Work starts next week on a protected cycle route across Westminster Bridge, which includes three bus stop bypasses formerly threatened by Guy's and St Thomas’ Foundation Trust over safety fears.
Transport for London and St Thomas appear to have come to a compromise over the bus stop bypasses, with the addition of zebra crossings on the cycle tracks to help allay hospital trust staff fears over patient safety, after which the Trust dropped its Judicial Review claim.
The route, which is expected to open early 2018, will include a 1.8m wide protected bike lane linking Waterloo Station with the East-West Cycle Superhighway, and includes the remodelling of the south-side junction of the bridge, with improved pedestrian crossings, new pavements, trees, bike parking and benches.
Work starts on 29 March and Transport for London says it will minimise disruption during construction. Campaigners, however, have raised concerns about delays to the scheme, which was given the green light a year ago following 74 per cent consultation approval.
Will Norman, London’s Walking and Cycling Commissioner, said: “It’s great news that work is about to start to transform walking and cycling facilities at Westminster Bridge. These improvements are going to make a real difference in the area, ensuring the iconic bridge is safer and more pleasant to use.”
“We’ve also been looking carefully at the disruption caused by the construction of previous schemes and I can ensure all road users that we will be working hard to ensure that this is kept to an absolute minimum.”
Transport for London (TfL) says disruption will be mitigated with longer working hours, and the use of new technology allowing integration of temporary traffic signals to the central command, which can react to traffic flows 24 hours a day.
In a concession to St Thomas’ Hospital Trust, who said they had “serious concerns” of the potential risks to patients, three bus stop bypasses on Westminster Bridge will now feature zebra crossings, with the pedestrian crossing width doubled at these locations to six metres to reflect the 'special features of their location outside a busy hospital'.
Although cycle campaigners welcome the news, there remain concerns over delays: the scheme was given the green light by former London mayor, Boris Johnson, in March 2016 after receiving 74 per cent support in a consultation, and construction work was originally scheduled for Autumn 2016.
Simon Munk, the London Cycling Campaign’s Infrastructure Campaigner, told road.cc: “We welcome the news this scheme is finally moving forward. Obviously we’re concerned about the length of time it took for this scheme to be approved for construction and the proposed length of construction – it’ll mean Will Norman and the rest of the Mayoral team will need to get a shift on with other schemes, to fulfil the Mayor’s Sign for Cycling pledges to the London Cycling Campaign.
“We’re also pleased the trust has rescinded its threat of legal action. The evidence coming out of TfL is ‘bus stop bypasses’ don’t cause big conflicts between pedestrians, bus users and people cycling. We’re waiting on the results of TfL’s trials on design of these, but putting a raised table and zebra crossing across them seems a fairly sensible way to indicate that cyclists should give way to pedestrians at these, particularly in locations like this – directly outside of a hospital.”

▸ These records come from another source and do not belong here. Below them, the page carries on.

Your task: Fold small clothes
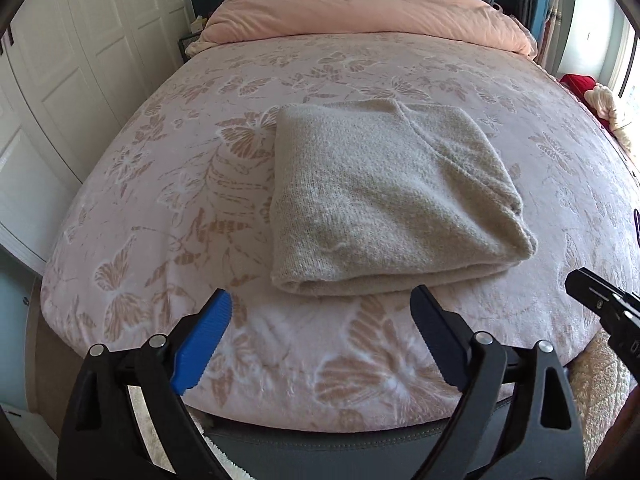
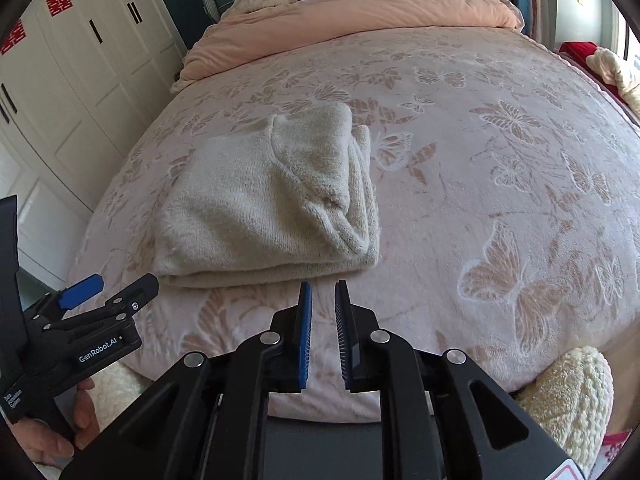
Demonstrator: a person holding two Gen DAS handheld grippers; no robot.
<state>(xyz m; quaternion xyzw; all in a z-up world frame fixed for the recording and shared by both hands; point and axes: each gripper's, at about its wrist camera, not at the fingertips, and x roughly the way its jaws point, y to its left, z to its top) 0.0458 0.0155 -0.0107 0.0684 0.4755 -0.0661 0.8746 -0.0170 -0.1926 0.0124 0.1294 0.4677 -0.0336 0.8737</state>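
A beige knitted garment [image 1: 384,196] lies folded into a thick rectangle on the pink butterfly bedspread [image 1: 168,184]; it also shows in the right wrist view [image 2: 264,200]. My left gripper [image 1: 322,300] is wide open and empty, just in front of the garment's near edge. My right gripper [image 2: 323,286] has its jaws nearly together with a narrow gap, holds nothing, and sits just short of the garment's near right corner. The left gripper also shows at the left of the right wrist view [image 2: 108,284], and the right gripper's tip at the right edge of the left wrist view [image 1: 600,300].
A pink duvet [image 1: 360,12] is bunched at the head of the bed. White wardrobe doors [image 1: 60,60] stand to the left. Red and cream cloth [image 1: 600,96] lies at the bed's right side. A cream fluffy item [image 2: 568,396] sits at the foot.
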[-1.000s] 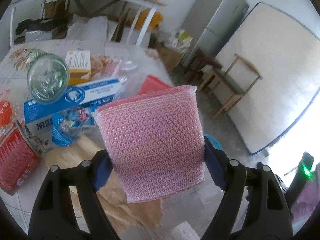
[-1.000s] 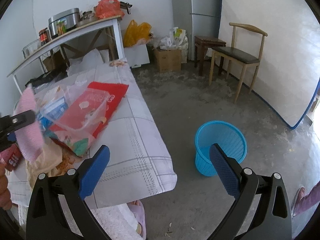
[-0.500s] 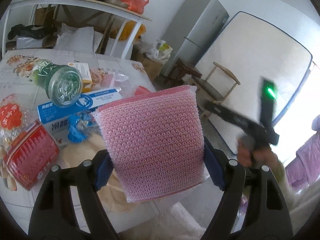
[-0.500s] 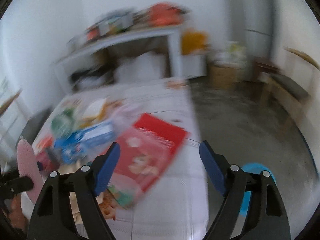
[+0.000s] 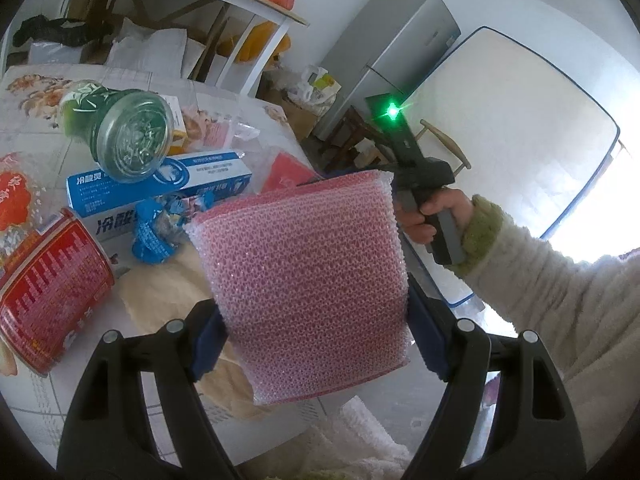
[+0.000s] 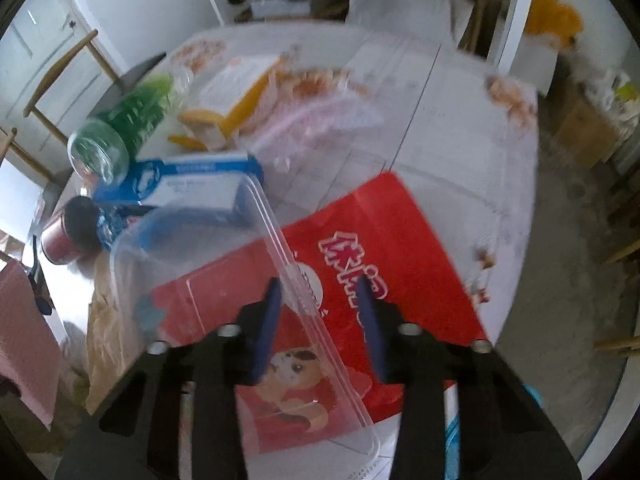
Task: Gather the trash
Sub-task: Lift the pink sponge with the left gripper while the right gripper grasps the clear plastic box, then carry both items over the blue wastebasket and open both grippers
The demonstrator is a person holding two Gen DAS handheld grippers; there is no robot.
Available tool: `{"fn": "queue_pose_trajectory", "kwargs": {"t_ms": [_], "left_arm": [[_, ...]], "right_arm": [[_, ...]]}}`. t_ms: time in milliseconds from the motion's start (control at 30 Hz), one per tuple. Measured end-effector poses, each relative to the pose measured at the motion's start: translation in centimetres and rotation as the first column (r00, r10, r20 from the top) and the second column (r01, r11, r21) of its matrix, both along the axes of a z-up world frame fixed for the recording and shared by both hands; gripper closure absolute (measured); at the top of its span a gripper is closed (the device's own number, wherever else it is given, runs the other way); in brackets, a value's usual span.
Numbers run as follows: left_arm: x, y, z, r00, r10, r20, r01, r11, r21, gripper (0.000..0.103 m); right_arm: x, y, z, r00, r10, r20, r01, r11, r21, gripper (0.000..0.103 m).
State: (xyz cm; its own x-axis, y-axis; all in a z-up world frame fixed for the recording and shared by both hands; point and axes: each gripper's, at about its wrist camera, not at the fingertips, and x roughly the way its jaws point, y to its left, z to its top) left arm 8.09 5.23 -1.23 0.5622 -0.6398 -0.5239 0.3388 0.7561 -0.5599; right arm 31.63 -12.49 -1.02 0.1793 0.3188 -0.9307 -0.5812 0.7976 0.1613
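Note:
My left gripper [image 5: 316, 332] is shut on a pink bubble-wrap pouch [image 5: 308, 276], held upright above the table's near edge. The pouch also shows at the left edge of the right wrist view [image 6: 24, 344]. My right gripper [image 6: 320, 300] is open, its jaws straddling the rim of a clear plastic tray [image 6: 224, 280] that lies on a red printed bag [image 6: 360, 264]. Whether the fingers touch the rim I cannot tell. The right gripper's handle and the hand on it show in the left wrist view [image 5: 424, 184].
On the table lie a green glass bottle [image 5: 124, 128], a blue-and-white box [image 5: 160, 188], a red can [image 5: 48, 300], a blue wrapper [image 5: 156, 228] and brown paper [image 5: 168, 292]. A blue bin edge [image 6: 532, 396] shows on the floor to the right. A shelf table, fridge and chairs stand behind.
My right gripper swung from facing the floor bin to the table, came down over the clear tray, and its jaws narrowed. The left gripper kept hold of the pouch.

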Motion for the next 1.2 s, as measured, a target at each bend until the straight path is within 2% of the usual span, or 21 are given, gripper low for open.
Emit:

Westminster Bridge will become the fourth bridge in Central London to feature protected cycle lanes, and protected routes will continue onto roads connecting to the south-side junction, where new separate cycle signals will be introduced.
Leon Daniels, Managing Director of Surface Transport at TfL, said the plans will open up the Waterloo area for pedestrians, while linking with London’s growing cycling network.
He said: “We have planned the work to minimise disruption, but there will be some impact. We thank road users for bearing with us while work takes place and are asking them to plan and leave more time for journeys in the area, and if possible, use alternative routes.”
The plans are part of Sadiq Khan’s strategy to tackle congestion in London, and encourage more people to walk, cycle and use public transport for everyday journeys.